- **Problem statement**: Tally the lines below that contain the word "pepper". Only the number should be returned.

- **Information shown**:
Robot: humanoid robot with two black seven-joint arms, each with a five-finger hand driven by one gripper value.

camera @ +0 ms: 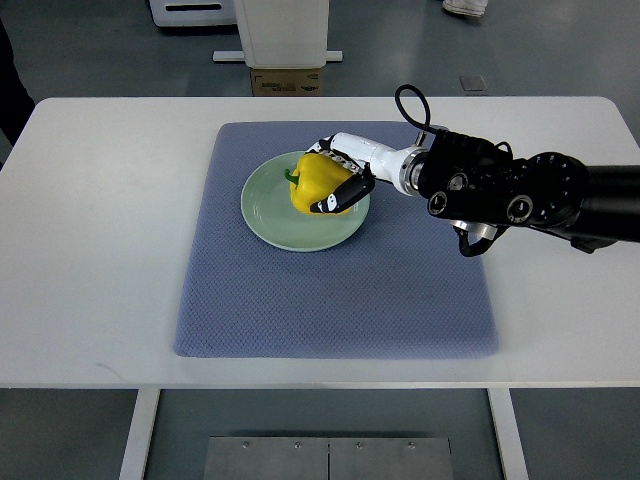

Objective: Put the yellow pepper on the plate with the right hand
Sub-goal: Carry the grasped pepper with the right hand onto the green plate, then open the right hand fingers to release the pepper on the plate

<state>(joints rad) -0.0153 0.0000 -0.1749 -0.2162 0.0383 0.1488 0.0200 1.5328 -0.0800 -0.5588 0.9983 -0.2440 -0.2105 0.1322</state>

- **Answer for the task**: 2